— Il faut leur pardonner, disait plus doucement Georges. Pouvez-vous donc leur en vouloir de ce qu’ils ne pénètrent pas toute la grandeur, toute la noblesse de vos projets sur eux ? S’est-il jamais trouvé un peuple qui ait compris l’œuvre des hommes de génie qui l’ont arraché à la mort ou conduit à la gloire ? L’histoire n’en offre pas d’exemple.

Et, avec de telles paroles, il apaisait cette âme qui avait parfois ses moments de défaillance.
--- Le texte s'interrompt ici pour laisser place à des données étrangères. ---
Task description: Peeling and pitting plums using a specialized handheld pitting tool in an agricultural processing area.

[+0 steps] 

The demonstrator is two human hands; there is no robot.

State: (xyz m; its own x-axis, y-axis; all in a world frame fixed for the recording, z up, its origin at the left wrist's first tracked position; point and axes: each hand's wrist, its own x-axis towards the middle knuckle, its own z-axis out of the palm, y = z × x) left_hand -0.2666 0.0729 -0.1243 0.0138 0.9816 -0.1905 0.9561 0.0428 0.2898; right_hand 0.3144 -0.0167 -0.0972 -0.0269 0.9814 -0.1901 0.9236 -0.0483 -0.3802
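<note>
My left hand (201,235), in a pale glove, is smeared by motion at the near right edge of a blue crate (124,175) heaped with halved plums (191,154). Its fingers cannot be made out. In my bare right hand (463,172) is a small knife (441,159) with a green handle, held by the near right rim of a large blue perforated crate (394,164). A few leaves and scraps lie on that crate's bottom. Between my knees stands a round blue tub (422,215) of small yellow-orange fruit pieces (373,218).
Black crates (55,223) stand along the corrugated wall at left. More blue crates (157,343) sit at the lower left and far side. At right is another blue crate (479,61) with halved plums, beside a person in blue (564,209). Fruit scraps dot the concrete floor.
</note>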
Le soir de ce jour, lorsqu’on dressa les tentes, à vingt milles du champ de bataille, on fut rejoint par le jeune chef Sioux et une partie de son effectif. L’orgueilleux jeune homme montrait à tout venant douze scalps saignants pendus aux franges de sa selle.
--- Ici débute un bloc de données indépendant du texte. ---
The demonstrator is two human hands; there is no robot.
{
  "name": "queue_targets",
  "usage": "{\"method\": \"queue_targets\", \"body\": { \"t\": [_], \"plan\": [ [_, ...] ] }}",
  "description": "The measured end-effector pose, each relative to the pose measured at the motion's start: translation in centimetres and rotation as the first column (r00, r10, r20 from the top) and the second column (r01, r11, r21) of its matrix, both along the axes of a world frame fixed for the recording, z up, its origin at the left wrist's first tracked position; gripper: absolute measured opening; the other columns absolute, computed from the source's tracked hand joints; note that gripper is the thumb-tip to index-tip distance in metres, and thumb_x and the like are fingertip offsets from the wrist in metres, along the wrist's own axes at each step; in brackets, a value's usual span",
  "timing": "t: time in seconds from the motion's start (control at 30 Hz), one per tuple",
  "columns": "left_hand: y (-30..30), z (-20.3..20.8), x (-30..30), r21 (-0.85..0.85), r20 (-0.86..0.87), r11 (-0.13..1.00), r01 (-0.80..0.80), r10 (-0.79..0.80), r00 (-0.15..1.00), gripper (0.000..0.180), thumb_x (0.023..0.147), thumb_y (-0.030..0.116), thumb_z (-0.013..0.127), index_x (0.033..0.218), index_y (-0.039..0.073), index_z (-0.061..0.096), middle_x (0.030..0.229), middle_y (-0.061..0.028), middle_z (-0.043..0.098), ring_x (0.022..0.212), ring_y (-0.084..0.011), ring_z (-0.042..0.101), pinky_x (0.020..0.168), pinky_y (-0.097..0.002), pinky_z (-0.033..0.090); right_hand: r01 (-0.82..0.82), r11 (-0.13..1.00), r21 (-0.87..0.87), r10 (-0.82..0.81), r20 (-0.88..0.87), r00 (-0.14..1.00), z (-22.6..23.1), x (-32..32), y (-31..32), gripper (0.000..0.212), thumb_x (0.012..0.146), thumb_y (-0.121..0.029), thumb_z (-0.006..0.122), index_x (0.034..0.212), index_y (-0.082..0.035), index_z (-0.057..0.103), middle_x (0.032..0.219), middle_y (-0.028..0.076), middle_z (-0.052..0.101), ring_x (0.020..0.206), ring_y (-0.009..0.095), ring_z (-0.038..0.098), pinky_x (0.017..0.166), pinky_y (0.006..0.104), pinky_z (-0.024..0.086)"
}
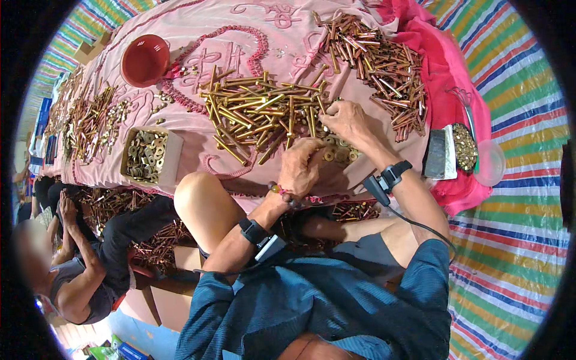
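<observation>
My left hand (pixel 300 168) is closed, fingers curled together at the near edge of a heap of long brass-coloured bolts (pixel 258 111). What it holds, if anything, is hidden. Just to its right and farther out, my right hand (pixel 347 122) pinches with thumb and forefinger at the heap's right side. Bolt ends lie right by its fingertips, and I cannot tell whether one is gripped. Beneath my right wrist, between the hands, sits a small pile of flat brass-coloured washers (pixel 341 152).
A pink cloth (pixel 198 144) covers the worktable. Copper-toned metal tubes (pixel 384 72) are heaped far right. On the left stand a washer-filled box (pixel 171 153) and a red bowl (pixel 146 60). A clear tub (pixel 491 162) stands at right. Another person (pixel 78 264) sits at left.
</observation>
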State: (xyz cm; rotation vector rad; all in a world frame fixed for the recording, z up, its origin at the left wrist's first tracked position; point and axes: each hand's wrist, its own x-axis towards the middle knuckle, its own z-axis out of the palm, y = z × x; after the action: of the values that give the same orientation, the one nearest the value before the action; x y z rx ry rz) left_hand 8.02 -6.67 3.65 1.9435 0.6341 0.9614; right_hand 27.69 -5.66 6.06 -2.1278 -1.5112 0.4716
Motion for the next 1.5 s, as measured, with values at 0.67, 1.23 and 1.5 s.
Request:
{"method": "queue_targets", "body": {
  "t": [0.67, 1.23, 1.5],
  "plan": [
    [-1.8, -0.8, -1.8, -0.024, -0.036, 0.999, 0.035, -0.036, 0.999, 0.046, 0.077, -0.005, 0.059, 0.122, 0.0, 0.058, 0.1, -0.0249, 0.062, 0.088, -0.0432, 0.065, 0.072, -0.0437, 0.053, -0.081, 0.99, -0.113, 0.018, -0.472, 0.881, 4.0, 5.3, -7.6, 0.023, 0.093, -0.025, 0.067, 0.103, -0.004, 0.072, 0.071, -0.002, 0.063, 0.058, 0.005, 0.057, 0.047, 0.0213, 0.042],
    [-3.0, -1.8, -1.4, -0.27, -0.008, 0.955, -0.12, 0.122, 0.992, 0.019, 0.095, 0.011, 0.062, 0.113, 0.003, 0.066, 0.06, -0.0085, 0.058, 0.053, -0.0194, 0.061, 0.053, -0.0337, 0.048, -0.415, 0.909, 0.037, 0.409, 0.116, 0.905, -1.4, 0.0, -7.5, 0.029, 0.077, -0.016, 0.08, 0.104, -0.013, 0.069, 0.088, 0.013, 0.059, 0.079, 0.035, 0.064, 0.069, 0.0423, 0.053],
    [-2.9, -2.3, -1.0, -0.32, -0.017, 0.943, -0.094, 0.094, 0.995, 0.014, 0.095, 0.01, 0.063, 0.106, 0.002, 0.066, 0.063, -0.0092, 0.06, 0.054, -0.0181, 0.061, 0.053, -0.0337, 0.048, -0.451, 0.889, 0.083, 0.441, 0.115, 0.89, -1.0, 0.0, -7.0, 0.017, 0.082, -0.015, 0.075, 0.091, -0.006, 0.065, 0.086, 0.015, 0.065, 0.079, 0.037, 0.065, 0.068, 0.0448, 0.053]
  ]
}}
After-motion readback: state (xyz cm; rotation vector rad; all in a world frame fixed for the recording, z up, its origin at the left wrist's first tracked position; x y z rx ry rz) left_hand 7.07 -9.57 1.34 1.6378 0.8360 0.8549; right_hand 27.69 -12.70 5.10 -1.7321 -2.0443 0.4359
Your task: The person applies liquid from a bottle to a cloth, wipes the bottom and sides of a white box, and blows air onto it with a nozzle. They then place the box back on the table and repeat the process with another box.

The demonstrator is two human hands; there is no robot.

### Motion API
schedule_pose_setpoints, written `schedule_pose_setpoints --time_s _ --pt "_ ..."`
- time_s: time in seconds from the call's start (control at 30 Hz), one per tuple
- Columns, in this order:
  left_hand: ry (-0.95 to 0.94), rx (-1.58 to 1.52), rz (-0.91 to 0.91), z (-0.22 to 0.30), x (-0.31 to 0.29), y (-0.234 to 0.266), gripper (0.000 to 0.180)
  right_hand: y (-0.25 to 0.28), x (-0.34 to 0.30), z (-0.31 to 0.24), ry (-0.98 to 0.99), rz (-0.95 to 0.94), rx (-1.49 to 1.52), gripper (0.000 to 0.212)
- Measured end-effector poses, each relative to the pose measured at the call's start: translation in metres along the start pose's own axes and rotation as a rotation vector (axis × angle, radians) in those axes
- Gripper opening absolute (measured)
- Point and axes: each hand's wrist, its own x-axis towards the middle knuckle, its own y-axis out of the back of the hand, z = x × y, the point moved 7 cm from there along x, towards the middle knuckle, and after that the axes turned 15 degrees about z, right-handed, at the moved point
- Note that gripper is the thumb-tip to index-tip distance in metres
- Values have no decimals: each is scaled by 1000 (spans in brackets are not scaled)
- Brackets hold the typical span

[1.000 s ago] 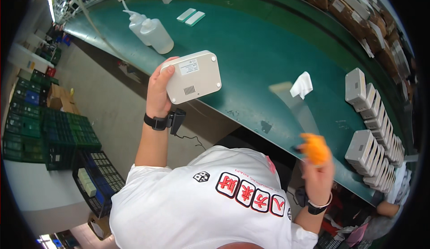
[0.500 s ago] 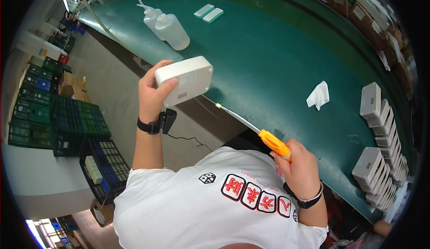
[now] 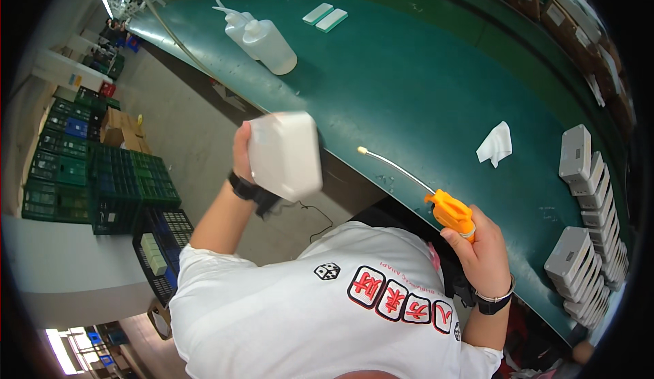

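My left hand (image 3: 241,153) is closed around the edge of a white plastic box (image 3: 285,154) with rounded corners, raised past the bench edge. The box is smeared by motion, and most of my fingers are hidden behind it. Over on the right, my right hand (image 3: 488,253) grips an orange air blow gun (image 3: 452,213). Its thin, bent metal nozzle ends in a pale yellow tip that points left toward the box, with a gap between them. A crumpled white cloth (image 3: 495,144) lies on the bench beyond the blow gun.
Two translucent squeeze bottles (image 3: 270,46) and two flat green-and-white blocks (image 3: 331,20) sit on the green bench (image 3: 409,79). Grey-white boxes (image 3: 576,153) are stacked at the right. Cartons line the far right; plastic crates (image 3: 134,181) stand on the floor at left.
My left hand has turned the box to another face and brought it lower and nearer to me. My right hand has shifted right with the blow gun, its nozzle tip now farther from the box.
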Motion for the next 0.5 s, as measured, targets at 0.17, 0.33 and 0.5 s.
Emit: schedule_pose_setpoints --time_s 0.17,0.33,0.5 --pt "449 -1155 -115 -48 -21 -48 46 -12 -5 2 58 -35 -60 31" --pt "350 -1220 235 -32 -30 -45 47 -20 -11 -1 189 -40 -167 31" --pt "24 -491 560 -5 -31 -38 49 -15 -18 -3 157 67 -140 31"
Wagha-na n’y put tenir. Il éclata devant ce hideux spectacle et sa douleur s’exhala en une formidable allocution. — Chinga-Roa, le Renard avisé, peut être fier de ses exploits, — s’écria-t-il avec une ironique véhémence. — Il a réussi à retrouver en une seule journée la barbarie stupide des temps où l’homme Rouge se faisait exterminer en masses par les Visages Pâles. Vainqueur des Comanches, il s’est égalé à eux en férocité. Et maintenant c’est du sang de ses frères que ses mains sont dégouttantes.

Et cependant, Chinga-Roa, le Renard Avisé, avait juré de ne jamais verser ce sang ; il avait promis à son père Wagha-na de ne combattre que pour défendre sa vie et d’aider de toutes ses forces au relèvement de sa race. Mais Chinga-Roa est comme tous les jeunes hommes à cerveau faible. Il a le cœur du lion et la cervelle du lièvre. Il oublie le soir ce qu’il a juré le matin.

L’apostrophe était rude. Elle fit tressaillir le jeune homme et, à plusieurs reprises, pendant que le Bison Noir parlait, lui-même et ses guerriers laissèrent voir une violente irritation.

Peu s’en fallut qu’une querelle n’éclatât.

Pourtant le chef Sioux fit preuve, en cette circonstance, d’une louable abnégation.

D’une voix qui tremblait un peu, il prononça ces paroles de soumission :

— Mon père Wagha-na a raison, et je reconnais que j’ai agi en homme inconsidéré. Chinga-Roa a manqué à la promesse qu’il avait faite. Il s’est laissé aller à la colère contre les Comanches parce que les Comanches ont dit que les Sioux étaient des chiens. Que mon père Wagha-na oublie la faute commise aujourd’hui. Le Renard Avisé saura se souvenir des conseils de la sagesse. Il n’agira plus qu’après avoir pris l’avis des têtes blanches.